[Records drawn from a dataset]
◆ ◆ ◆ ◆ ◆ ◆ ◆
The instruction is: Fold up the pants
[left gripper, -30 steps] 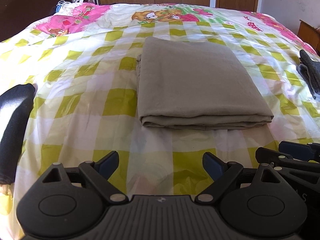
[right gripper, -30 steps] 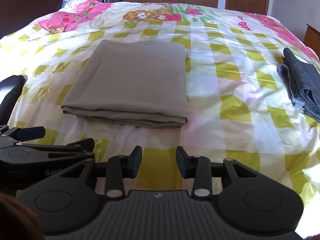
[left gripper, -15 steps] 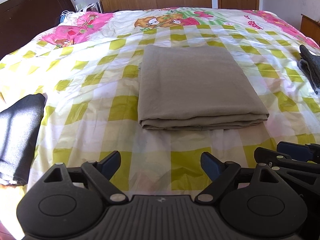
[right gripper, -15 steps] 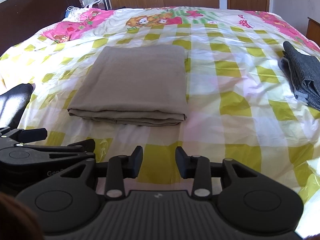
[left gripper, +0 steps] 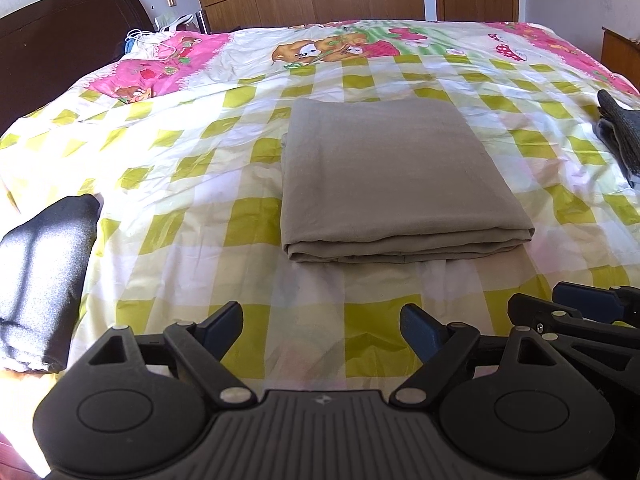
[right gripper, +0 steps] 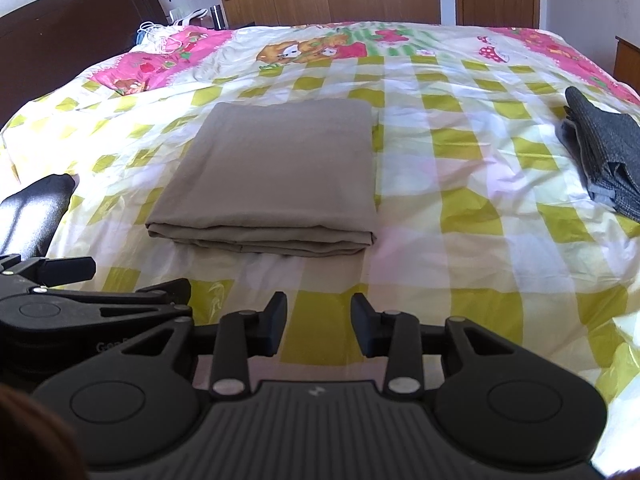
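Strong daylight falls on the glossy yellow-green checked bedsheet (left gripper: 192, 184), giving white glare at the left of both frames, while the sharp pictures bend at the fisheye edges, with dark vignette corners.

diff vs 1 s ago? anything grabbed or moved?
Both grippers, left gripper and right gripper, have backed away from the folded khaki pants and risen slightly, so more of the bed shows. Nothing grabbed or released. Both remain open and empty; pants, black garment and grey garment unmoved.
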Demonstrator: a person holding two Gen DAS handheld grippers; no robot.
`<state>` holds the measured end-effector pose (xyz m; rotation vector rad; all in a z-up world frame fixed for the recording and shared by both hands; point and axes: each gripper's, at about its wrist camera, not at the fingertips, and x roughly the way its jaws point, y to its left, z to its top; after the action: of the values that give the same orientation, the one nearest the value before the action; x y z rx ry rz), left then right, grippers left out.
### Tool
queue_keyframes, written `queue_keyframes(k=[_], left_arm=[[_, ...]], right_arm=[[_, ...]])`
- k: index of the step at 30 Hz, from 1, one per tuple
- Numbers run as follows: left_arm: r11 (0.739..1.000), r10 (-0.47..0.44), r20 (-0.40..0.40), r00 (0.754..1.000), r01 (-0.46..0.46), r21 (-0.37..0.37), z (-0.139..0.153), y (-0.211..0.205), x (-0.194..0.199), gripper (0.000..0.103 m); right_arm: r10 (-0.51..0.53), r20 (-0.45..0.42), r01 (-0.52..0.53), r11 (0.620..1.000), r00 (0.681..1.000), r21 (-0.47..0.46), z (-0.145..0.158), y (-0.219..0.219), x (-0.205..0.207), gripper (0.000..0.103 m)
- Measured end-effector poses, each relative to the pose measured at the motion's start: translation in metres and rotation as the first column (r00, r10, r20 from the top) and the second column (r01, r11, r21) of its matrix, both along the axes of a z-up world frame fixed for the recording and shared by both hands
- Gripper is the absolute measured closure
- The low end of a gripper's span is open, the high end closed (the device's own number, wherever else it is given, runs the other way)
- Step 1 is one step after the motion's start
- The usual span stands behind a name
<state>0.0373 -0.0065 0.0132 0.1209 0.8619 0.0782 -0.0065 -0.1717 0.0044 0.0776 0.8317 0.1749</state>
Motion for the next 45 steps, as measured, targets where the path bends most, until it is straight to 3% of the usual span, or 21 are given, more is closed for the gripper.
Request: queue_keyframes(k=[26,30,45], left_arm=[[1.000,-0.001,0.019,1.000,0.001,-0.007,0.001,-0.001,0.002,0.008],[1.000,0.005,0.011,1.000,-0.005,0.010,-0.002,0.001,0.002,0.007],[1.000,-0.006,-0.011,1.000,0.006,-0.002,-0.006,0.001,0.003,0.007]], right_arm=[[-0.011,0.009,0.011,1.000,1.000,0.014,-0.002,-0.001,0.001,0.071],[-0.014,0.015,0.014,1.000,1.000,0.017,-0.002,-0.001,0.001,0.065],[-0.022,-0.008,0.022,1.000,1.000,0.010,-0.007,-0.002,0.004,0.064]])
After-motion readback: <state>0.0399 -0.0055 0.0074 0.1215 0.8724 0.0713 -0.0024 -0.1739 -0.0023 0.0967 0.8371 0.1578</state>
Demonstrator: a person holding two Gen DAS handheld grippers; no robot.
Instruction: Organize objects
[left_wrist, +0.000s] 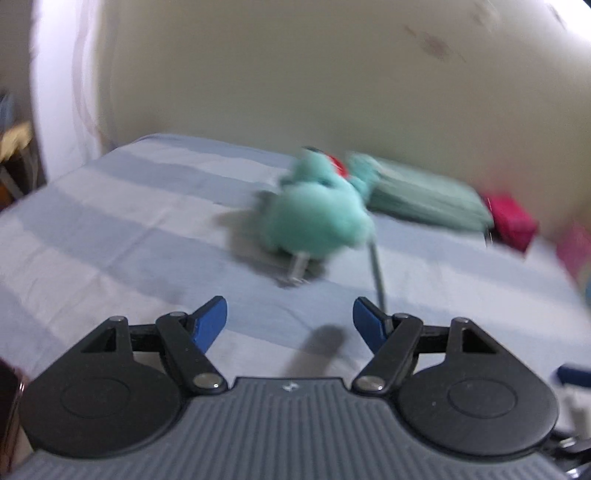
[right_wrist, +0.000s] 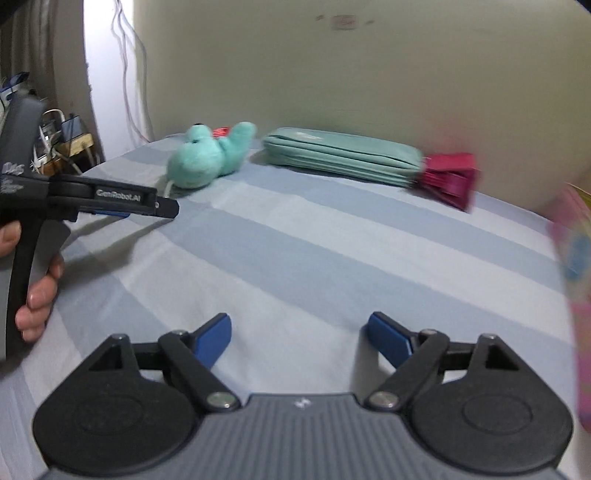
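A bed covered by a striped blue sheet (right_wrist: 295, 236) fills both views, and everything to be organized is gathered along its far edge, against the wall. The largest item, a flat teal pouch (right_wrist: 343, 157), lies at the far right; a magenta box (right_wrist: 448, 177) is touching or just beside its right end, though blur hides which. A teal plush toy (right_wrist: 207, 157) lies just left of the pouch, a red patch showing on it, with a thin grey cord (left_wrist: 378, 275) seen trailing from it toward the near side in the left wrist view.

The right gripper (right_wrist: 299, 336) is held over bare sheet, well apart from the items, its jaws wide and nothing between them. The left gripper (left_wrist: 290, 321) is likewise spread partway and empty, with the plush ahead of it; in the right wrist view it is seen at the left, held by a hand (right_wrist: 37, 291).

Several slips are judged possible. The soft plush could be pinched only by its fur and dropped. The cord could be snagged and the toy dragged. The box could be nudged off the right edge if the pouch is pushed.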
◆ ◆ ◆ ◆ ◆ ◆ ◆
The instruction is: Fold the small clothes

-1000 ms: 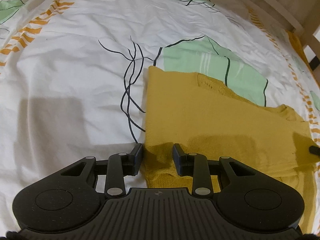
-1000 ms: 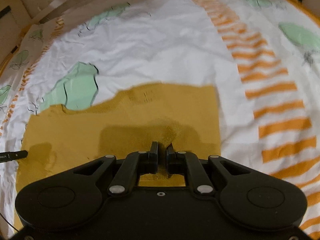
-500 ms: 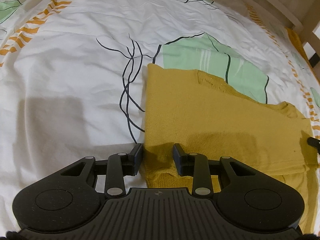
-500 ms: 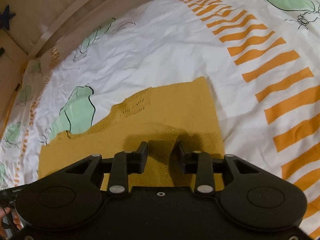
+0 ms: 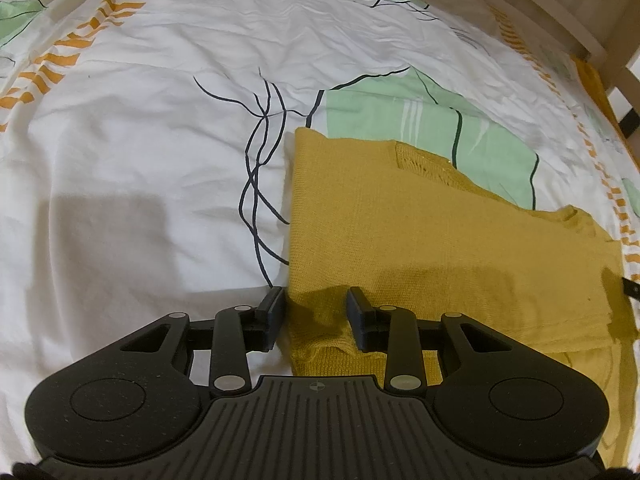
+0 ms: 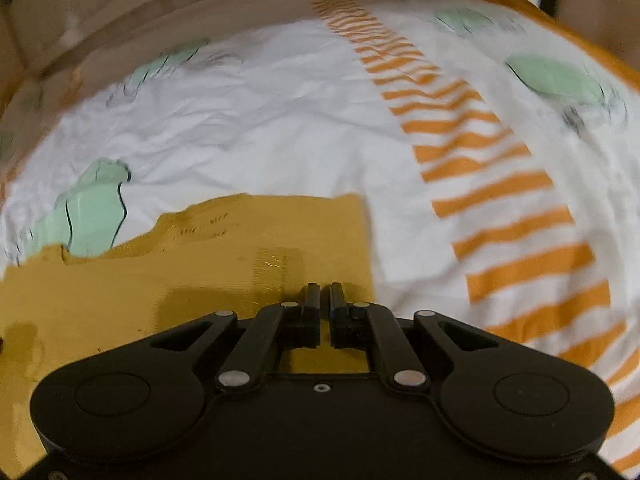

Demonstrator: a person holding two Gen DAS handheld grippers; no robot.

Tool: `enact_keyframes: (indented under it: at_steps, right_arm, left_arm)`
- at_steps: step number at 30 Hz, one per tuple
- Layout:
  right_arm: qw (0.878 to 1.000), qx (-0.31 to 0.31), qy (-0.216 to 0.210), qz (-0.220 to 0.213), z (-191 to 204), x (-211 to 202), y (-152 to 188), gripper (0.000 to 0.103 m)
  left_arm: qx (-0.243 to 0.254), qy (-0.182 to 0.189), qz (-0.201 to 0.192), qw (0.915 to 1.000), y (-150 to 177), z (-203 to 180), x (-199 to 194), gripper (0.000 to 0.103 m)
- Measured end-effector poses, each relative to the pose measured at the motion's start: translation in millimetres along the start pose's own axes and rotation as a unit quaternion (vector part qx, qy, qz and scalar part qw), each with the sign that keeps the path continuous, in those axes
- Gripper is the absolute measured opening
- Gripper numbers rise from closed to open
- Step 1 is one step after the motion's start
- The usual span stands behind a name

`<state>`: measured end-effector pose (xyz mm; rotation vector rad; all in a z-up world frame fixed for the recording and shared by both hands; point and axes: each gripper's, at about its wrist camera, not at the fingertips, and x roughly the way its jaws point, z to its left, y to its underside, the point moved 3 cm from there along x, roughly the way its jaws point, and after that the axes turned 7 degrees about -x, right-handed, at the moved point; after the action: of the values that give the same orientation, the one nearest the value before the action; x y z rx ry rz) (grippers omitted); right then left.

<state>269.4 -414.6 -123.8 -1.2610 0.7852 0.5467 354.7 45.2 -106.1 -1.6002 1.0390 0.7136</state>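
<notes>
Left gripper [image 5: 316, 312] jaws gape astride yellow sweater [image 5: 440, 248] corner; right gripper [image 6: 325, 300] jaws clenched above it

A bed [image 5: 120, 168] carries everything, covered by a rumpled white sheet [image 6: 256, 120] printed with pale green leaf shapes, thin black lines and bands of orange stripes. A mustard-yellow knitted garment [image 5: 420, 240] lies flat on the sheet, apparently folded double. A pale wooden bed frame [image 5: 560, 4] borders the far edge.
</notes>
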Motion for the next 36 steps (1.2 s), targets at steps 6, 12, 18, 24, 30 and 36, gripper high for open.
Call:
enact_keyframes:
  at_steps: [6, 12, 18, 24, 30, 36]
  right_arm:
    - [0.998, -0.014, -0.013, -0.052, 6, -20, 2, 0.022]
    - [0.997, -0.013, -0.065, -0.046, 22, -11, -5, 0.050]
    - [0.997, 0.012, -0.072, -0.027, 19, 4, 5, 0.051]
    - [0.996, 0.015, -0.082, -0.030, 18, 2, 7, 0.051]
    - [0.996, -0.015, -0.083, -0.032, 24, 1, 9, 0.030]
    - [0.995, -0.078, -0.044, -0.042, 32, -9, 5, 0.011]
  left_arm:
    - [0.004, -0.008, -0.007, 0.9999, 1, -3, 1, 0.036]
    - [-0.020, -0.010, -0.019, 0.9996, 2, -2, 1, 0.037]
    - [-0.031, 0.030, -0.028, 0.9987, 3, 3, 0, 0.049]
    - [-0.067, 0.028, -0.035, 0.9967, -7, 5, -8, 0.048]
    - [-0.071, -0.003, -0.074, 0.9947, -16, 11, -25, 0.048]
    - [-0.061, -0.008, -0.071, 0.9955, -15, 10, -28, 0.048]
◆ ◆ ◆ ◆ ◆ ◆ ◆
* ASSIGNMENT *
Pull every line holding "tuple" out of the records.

* RESPONSE *
- k: index of the step at 30 Hz, from 1, one per tuple
- at_steps: step number at 30 Hz, one per tuple

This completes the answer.